= Gert Rudolph =

South African politician (1797–1851)

Gerhardus Jacobus Rudolph (1797–1851) was the grandson of the South African Rudolph progenitor, Johan Bernhard Rudolph.

He was a member of a scouting expedition, set up by Piet Uys, which left the Eastern Cape Uitenhage and Albany area on 8 September 1834. Gert, as he was affectionately known, farmed together with Piet Uys in the Lower Bushmans River area of the Eastern Cape. Amongst the approximately 21 whites that made up the group were: the scout J.H. (Hans Dons) de Lange, Johannes Stephanus Maritz and two brothers of Piet Uys, the thirty-four-year-old Jacobus Johannes and the fifteen-year-old Johannes Zacharias. The expedition wanted to establish if it was possible to acquire arable areas in Natal that could have been successfully farmed. At the same time it would also have been an adventurous hunting expedition that could have returned profitable gains.

Gert later was the leader of one of the Voortrekker groups to have left the Eastern Cape Province of South Africa to escape the British Colonization of the Cape of Good Hope as well as the continual cross border raids by the Xhosa to their north.

He was the first cousin of Gert Maritz, a well known Voortrekker leader in early Natal history.

Shortly after leaving the Eastern Cape his trek joined up together with that of Gert Maritz. Fiery of character, he became a renowned Voortrekker leader and fighter. He led the Voortrekkers in many skirmishes against the natives of Southern Africa during their trek into the unknown. He became the leader of their combined trek after Gert Maritz died at Zaailager, Natal on 23 September 1838.

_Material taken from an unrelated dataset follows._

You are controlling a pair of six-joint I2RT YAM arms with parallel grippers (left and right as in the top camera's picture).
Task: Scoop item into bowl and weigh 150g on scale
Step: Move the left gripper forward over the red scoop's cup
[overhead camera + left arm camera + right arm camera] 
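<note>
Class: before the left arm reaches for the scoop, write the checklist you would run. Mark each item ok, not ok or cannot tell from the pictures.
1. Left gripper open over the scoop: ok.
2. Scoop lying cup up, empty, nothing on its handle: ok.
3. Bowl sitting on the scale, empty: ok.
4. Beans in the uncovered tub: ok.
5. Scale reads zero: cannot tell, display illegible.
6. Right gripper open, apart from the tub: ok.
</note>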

In January 1840, Rudolph and Andries Pretorius helped Mpande kaSenzangakhona in his revolt against his half-brother Dingane, who was then killed on an expedition north in the Hlatikhulu Forest.
In gratitude for his help in overthrowing Dingane, the new king Mpande gave Gert Rudolph a concession to farm in this area.

He later became a South African Boer political figure and served as the last head of state of Natalia between 1842 and 1843.